The recommendations are based on a stakeholder consultation organised by ORF on 1 December 2022. Although the authors have made the best efforts to give voice to the concerns of various stakeholder groups, this is not a consensus document and does not attribute comments to, or claim to represent, the positions of any individual or organisation. All statements, assertions or factual errors are attributable only to ORF.

Introduction

On 1 December 2022, the Observer Research Foundation hosted a roundtable discussion on the Digital Personal Data Protection Bill, 2022. The discussions elicited feedback from stakeholders representing platforms, startups, civil society, consultancies, and academia on three themes:

Data collected by third parties for use by government agencies/entities: The Bill provides for multiple parties to collect and retain data with “deemed” consent, including third-party organisations. In the Bill, the organisation collecting information is permitted to retain personal data for business and legal purposes; however, third-party organisations have inadequate outlined accountability. The patchy data security practices of third parties, including unsecured public buckets and endpoints, have been the source of major data breaches over the past five years. It is, therefore, essential to discuss the accountability of these third parties, even as the government itself is exempted from the Bill.

Rights of the Data Principal: The current draft Bill also differs from the previous versions in one important aspect: discarding the category of sensitive personal data. This typically includes biometric, financial, and genetic data, which require an additional layer of protection. However, by doing away with this categorisation, it appears that the current draft offers a diminished safeguard for personal data.

Localisation and Cross-Border Data Flows: In the last few years, India has placed a strong emphasis on data localisation in international forums, even proposing a framing of digital sovereignty based on data at the United Nations Open-Ended Working Group on Cyber. The removal of broad localisation requirements aligns India with international partners; instead, the Bill states that the central government will notify countries or territories outside for this purpose after an assessment, although the draft does not illustrate parameters for such an assessment.

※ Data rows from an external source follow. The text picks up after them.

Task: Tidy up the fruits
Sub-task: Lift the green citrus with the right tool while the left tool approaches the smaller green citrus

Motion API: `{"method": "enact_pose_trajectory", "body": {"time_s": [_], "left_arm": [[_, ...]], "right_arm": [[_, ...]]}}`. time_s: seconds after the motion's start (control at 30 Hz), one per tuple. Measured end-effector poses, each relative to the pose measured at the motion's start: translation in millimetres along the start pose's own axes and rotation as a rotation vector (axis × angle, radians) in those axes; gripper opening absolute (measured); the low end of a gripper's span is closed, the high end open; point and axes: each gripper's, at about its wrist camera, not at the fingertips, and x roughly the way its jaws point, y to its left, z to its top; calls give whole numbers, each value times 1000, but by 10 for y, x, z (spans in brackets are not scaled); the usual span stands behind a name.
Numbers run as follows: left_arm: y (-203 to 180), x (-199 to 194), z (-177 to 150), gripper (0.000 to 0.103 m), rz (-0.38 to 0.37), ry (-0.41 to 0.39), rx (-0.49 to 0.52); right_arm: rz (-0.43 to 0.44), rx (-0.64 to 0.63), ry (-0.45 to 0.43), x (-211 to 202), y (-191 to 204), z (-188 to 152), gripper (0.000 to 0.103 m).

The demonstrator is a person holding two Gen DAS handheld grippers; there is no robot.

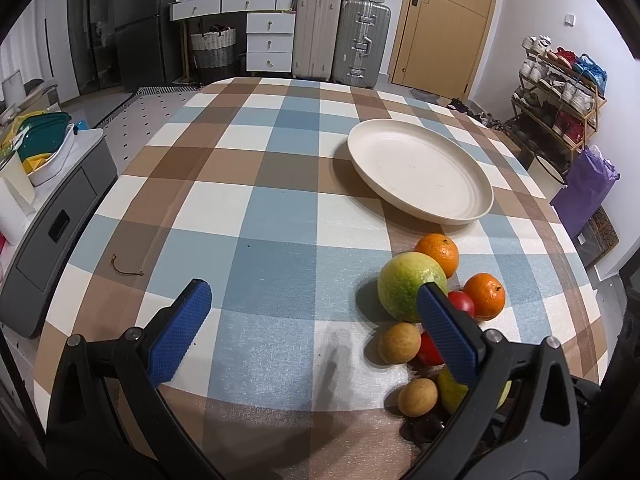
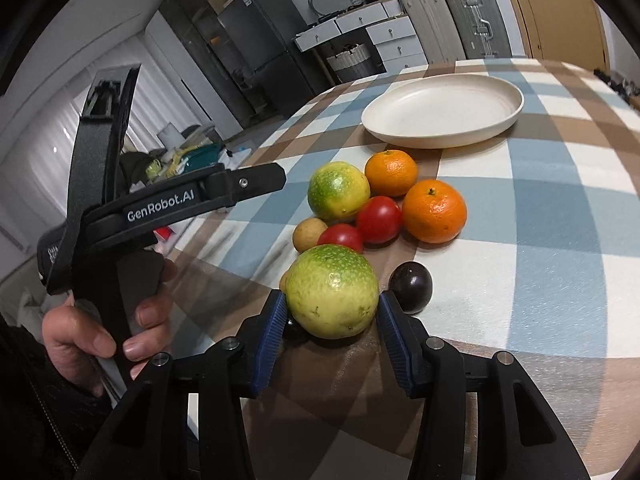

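Right gripper (image 2: 333,334) pads flank green fruit (image 2: 332,290) nearest me in pile, short of plate (image 2: 444,138); contact unclear. I expect roll-off into dark plum (image 2: 412,286). Left gripper (image 1: 316,332) jaws apart, empty.

plate (image 2: 440,136) lay behind fruit cluster (image 2: 384,208) | both sat on table (image 2: 540,240) | plate held nothing

A checked tablecloth (image 1: 280,184) in blue, brown and white covers the table, and a small brown cord (image 1: 126,267) lies near its left edge. Beyond the far edge stand two hard suitcases (image 1: 340,40), a white drawer unit (image 1: 270,42), a woven basket (image 1: 214,50) and a wooden door (image 1: 444,20). A shoe rack (image 1: 560,92) stands off the right edge.
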Motion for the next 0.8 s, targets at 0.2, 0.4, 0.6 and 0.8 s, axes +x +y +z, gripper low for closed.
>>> {"method": "enact_pose_trajectory", "body": {"time_s": [0.2, 0.4, 0.6, 0.8], "left_arm": [[15, -3, 16, 102, 0, 0, 2], [-12, 27, 44, 102, -6, 7, 12], [-38, 75, 66, 102, -5, 15, 14], [-42, 92, 72, 102, -5, 20, 14]], "right_arm": [[59, 63, -23, -30, -66, -10, 47], [94, 99, -60, -111, -132, 14, 47], [123, 119, -76, -151, -212, 6, 47], [139, 118, -82, -164, -222, -2, 46]]}}
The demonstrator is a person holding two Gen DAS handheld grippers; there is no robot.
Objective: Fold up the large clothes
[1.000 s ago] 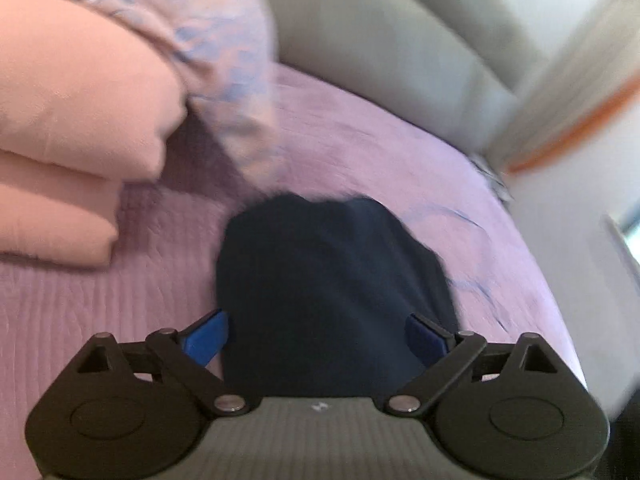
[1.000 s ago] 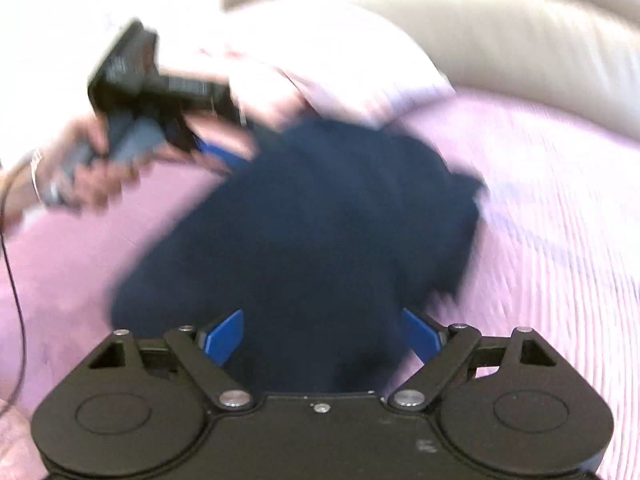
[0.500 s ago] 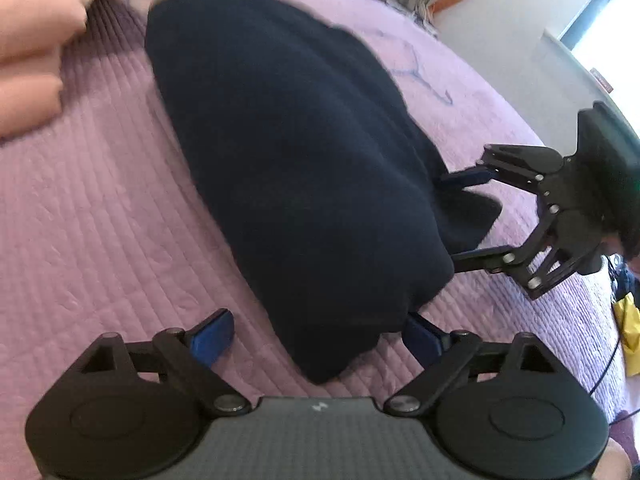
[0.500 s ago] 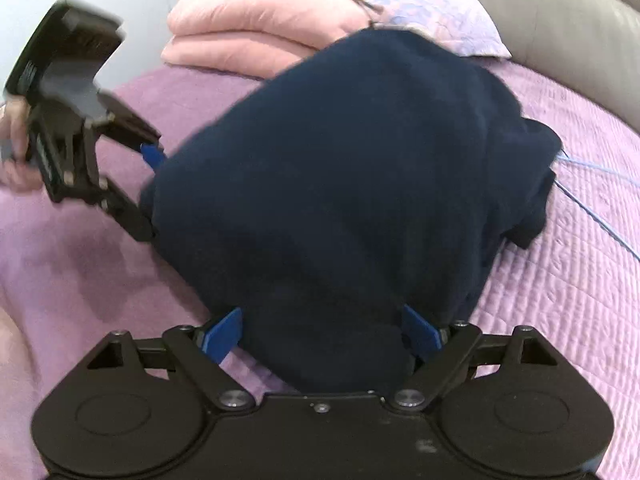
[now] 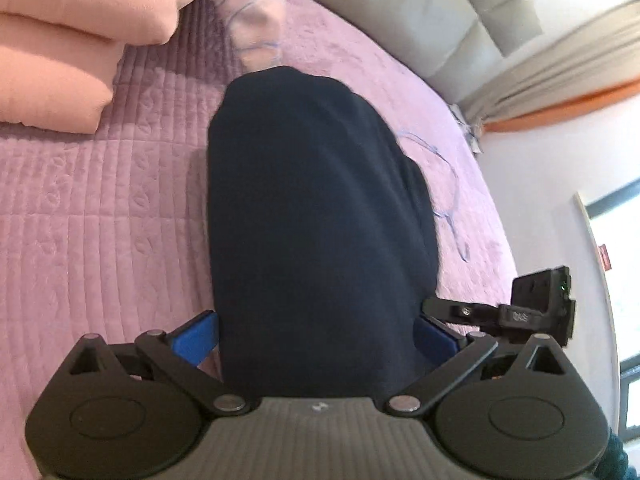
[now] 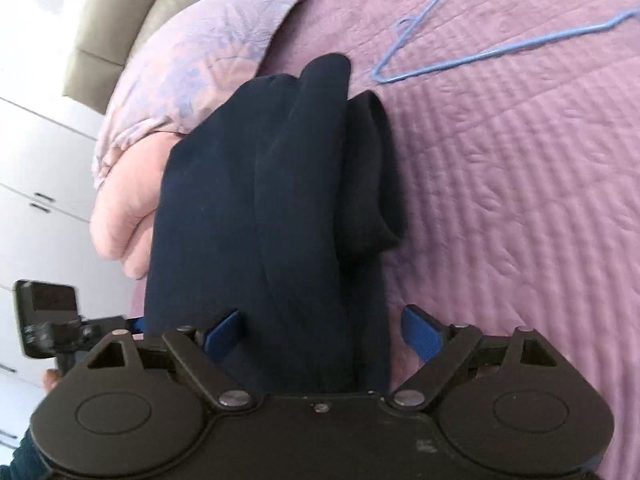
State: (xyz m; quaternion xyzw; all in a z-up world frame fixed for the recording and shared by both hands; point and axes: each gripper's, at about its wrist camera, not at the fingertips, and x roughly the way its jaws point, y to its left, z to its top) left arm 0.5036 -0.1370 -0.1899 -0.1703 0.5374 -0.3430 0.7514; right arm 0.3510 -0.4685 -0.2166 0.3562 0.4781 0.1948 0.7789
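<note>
A folded dark navy garment (image 5: 316, 216) rests on both grippers over the purple quilted bed (image 5: 100, 208). In the left wrist view it lies across my left gripper (image 5: 316, 336), whose blue fingers (image 5: 196, 336) stand wide apart on either side of the bundle. In the right wrist view the same garment (image 6: 280, 216) lies across my right gripper (image 6: 324, 328), jaws also wide apart. A thick rolled edge (image 6: 368, 176) shows on its right side. Each gripper is visible beside the other: the right one (image 5: 520, 312), the left one (image 6: 52, 320).
Folded pink bedding (image 5: 56, 40) and a patterned lilac pillow (image 6: 200, 52) lie by the grey padded headboard (image 5: 400, 8). A blue wire hanger (image 6: 480, 44) lies on the quilt to the right. White wardrobe doors (image 6: 36, 184) stand at the left.
The garment was swung through the air, stretched between both grippers. It now lies as a narrower folded bundle across both grippers, which have come close side by side.
</note>
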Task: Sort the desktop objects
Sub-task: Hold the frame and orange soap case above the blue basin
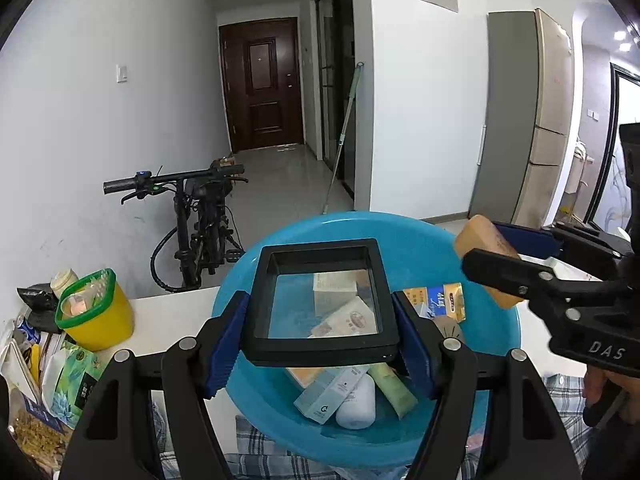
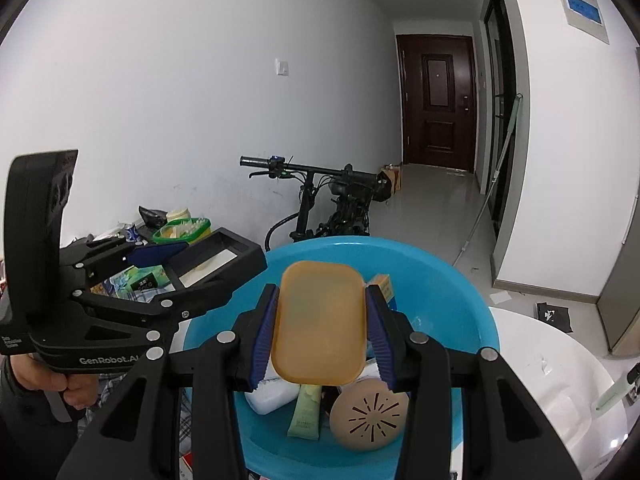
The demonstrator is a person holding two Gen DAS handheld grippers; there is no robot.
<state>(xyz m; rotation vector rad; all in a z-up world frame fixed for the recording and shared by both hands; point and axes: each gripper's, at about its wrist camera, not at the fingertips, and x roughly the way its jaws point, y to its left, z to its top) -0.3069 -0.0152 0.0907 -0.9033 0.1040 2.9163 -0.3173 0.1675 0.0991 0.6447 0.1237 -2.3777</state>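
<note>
Step in hand, judged: carrying two items to the blue basin (image 1: 496, 320). Left claw (image 1: 320, 332) clenched on a black frame box (image 1: 320, 300), held above the basin's near side. Right claw (image 2: 320, 328) clenched on an orange soap-like lid (image 2: 320, 324), also above the basin, over the round beige disc (image 2: 370, 414). Inside the basin: small boxes, a green tube (image 2: 306, 412), a white bottle (image 1: 356, 404). Next move probably: lower each item among these, then open, avoiding collision between both claws.

The orange lid (image 2: 320, 322) hides much of the blue basin's (image 2: 452, 276) contents.
</note>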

Based on the feedback received during the roundtable discussion, ORF submitted to the Ministry of Electronics and Information Technology, as part of the call for comments, recommendations in the following three areas:

  1. Recommendations for notifying trusted geographies
  2. Constitution and functioning of the Data Protection Board of India
  3. Rights of the data principal
I. Recommendations for Notifying Trusted Geographies

Section 17 of the draft Bill states, “The Central Government may, after an assessment of such factors as it may consider necessary, notify such countries or territories outside India to which a Data Fiduciary may transfer personal data, in accordance with such terms and conditions as may be specified.” This is a positive development and addresses concerns regarding data localisation and digital sovereignty from India’s partners. Additionally, this provision more closely aligns India with its partners around the world.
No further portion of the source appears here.